> **Provided records**
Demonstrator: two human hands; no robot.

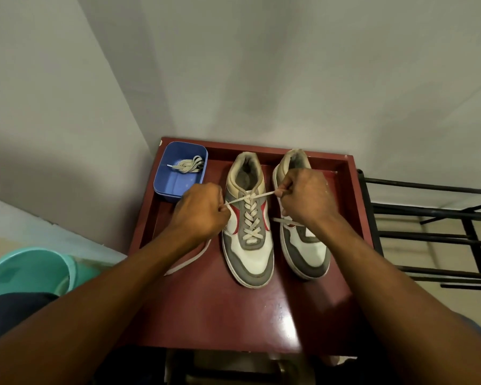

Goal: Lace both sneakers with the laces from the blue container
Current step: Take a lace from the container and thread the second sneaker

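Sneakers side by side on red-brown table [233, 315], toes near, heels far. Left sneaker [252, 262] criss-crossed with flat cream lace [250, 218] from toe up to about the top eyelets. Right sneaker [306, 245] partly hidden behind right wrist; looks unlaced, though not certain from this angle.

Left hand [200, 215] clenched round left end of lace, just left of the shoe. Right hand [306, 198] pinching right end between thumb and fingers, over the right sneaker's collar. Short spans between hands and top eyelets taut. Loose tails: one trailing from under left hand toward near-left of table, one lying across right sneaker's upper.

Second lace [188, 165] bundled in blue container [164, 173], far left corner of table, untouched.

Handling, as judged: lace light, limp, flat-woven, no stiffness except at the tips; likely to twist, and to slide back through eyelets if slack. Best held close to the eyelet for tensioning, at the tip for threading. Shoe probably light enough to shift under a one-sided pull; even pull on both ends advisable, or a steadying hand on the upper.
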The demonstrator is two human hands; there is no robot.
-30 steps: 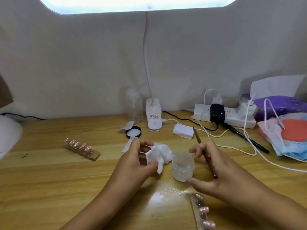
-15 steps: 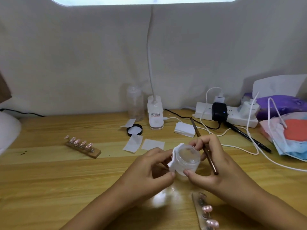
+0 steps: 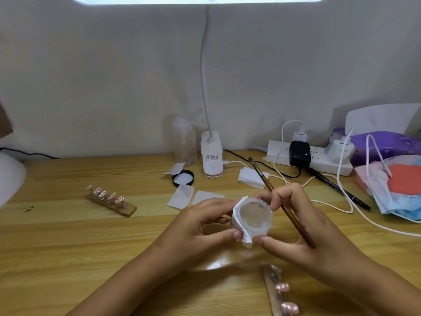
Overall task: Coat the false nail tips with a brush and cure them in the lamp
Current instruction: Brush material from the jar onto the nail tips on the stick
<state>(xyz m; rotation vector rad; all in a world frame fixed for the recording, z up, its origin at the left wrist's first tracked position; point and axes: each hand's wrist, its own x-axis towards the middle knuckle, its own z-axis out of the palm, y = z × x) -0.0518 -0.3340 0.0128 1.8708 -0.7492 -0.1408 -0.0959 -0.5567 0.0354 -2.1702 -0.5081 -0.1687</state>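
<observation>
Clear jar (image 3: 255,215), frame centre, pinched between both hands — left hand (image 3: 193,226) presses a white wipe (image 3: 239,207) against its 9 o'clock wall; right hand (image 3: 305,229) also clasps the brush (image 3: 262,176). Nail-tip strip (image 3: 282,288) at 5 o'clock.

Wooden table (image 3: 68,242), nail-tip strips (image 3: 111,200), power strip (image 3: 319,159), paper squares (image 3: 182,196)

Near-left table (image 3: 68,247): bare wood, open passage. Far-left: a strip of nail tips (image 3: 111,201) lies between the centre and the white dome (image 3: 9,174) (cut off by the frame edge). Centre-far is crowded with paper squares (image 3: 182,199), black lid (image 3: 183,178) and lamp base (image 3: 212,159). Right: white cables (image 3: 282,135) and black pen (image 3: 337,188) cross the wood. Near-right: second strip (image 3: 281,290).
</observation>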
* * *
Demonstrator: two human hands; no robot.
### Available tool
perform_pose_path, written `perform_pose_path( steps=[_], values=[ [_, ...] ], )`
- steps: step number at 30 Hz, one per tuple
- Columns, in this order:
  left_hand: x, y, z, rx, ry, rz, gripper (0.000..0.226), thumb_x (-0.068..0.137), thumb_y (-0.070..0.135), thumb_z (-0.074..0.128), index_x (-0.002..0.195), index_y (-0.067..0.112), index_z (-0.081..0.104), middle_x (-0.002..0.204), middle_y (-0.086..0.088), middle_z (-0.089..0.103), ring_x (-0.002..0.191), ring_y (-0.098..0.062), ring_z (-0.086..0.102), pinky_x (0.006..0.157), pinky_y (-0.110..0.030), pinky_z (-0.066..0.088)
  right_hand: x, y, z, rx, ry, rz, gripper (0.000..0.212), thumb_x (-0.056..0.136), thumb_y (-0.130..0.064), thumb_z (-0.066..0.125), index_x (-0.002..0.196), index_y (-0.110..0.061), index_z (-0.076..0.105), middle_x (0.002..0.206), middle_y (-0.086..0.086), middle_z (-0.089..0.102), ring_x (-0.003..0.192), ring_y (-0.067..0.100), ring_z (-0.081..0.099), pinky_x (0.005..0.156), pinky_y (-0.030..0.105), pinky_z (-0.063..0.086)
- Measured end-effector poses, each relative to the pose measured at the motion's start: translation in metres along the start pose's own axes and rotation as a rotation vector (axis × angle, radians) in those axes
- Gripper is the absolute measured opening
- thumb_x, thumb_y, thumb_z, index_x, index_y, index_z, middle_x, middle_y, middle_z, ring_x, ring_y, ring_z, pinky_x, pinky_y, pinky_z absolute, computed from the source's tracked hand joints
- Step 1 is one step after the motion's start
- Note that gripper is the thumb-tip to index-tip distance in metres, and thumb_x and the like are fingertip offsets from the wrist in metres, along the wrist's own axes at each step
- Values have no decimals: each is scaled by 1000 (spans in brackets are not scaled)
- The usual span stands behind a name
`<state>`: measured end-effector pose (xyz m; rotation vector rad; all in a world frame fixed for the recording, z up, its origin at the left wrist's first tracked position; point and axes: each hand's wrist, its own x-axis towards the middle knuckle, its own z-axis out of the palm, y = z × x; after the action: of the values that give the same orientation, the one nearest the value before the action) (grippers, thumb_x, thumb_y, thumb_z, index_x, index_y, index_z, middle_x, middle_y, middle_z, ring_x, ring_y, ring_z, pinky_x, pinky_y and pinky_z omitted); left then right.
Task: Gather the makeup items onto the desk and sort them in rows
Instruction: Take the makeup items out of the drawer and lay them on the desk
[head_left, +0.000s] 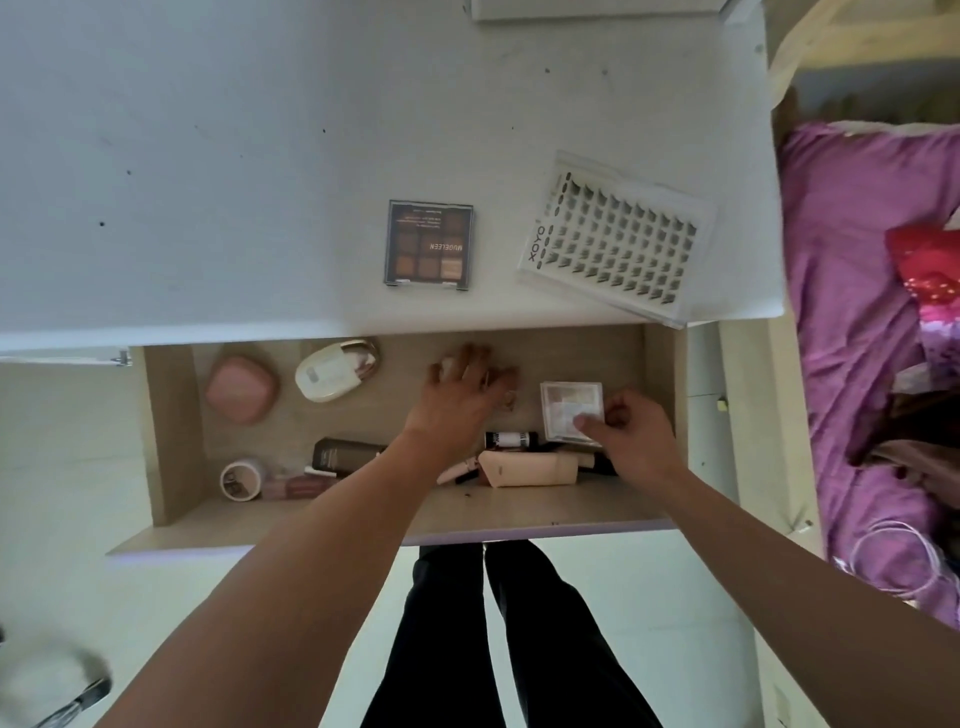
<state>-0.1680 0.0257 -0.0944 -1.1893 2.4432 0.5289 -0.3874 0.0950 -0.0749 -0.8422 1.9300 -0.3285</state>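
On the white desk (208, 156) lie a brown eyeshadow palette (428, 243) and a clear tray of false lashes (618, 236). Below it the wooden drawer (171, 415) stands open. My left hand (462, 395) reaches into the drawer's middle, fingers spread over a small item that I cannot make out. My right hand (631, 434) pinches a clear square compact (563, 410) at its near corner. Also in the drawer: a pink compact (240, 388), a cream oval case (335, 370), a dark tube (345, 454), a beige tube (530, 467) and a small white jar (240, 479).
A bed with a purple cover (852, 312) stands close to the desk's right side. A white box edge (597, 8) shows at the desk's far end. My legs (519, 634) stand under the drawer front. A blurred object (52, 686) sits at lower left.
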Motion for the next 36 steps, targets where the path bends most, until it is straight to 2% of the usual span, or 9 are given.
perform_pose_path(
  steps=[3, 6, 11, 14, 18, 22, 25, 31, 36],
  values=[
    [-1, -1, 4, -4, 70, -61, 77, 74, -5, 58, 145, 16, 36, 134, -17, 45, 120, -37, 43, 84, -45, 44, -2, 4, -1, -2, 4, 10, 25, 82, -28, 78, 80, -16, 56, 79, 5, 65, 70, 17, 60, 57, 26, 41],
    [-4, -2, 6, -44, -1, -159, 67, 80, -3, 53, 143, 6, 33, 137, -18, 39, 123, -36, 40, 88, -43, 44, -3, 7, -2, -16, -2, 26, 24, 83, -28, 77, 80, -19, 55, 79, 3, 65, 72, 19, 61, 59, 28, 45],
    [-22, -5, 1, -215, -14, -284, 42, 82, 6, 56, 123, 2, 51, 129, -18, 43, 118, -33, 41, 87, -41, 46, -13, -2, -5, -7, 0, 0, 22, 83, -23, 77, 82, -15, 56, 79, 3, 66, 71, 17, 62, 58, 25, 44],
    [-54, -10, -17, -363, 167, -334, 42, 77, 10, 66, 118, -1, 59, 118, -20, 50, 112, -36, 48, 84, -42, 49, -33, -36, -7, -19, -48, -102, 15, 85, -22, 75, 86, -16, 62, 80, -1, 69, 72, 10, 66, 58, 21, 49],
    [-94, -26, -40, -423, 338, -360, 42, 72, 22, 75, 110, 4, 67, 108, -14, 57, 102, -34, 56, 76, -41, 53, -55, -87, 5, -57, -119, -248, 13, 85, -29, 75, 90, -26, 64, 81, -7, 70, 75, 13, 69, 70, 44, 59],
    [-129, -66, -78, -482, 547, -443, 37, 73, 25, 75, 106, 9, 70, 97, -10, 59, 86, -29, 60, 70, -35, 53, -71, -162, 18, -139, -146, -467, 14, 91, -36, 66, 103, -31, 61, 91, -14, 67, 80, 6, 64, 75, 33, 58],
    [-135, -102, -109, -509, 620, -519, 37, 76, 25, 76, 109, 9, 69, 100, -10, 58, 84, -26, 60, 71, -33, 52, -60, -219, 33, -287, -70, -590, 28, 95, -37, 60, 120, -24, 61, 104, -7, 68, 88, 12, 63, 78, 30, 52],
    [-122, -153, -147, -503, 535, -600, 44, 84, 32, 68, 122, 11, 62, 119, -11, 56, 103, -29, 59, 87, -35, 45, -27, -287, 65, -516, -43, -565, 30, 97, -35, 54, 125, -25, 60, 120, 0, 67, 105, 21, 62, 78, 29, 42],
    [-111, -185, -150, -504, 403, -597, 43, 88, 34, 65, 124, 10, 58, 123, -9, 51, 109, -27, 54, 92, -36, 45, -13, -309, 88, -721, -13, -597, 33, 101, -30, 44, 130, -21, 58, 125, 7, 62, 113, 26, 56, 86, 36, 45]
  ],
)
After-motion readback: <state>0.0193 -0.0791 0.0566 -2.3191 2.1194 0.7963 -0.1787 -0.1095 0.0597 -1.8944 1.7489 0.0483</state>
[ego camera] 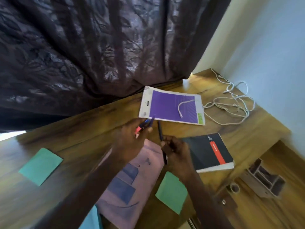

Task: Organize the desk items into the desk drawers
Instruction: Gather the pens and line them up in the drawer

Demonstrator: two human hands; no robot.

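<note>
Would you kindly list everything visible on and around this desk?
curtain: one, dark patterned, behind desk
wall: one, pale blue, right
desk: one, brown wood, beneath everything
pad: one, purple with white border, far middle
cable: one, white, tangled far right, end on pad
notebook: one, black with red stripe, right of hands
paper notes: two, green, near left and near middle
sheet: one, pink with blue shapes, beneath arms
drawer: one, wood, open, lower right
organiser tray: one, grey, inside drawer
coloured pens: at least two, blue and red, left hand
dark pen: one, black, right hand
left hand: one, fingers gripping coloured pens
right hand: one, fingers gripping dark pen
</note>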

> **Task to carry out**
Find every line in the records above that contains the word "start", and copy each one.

> **Reply to the task**
- Measured end-effector poses, each relative to the pose measured at the motion's start: translation in metres along the start pose's own axes and rotation as a rotation vector (axis × angle, radians) in those axes
- Step 1 is one step after the motion's start

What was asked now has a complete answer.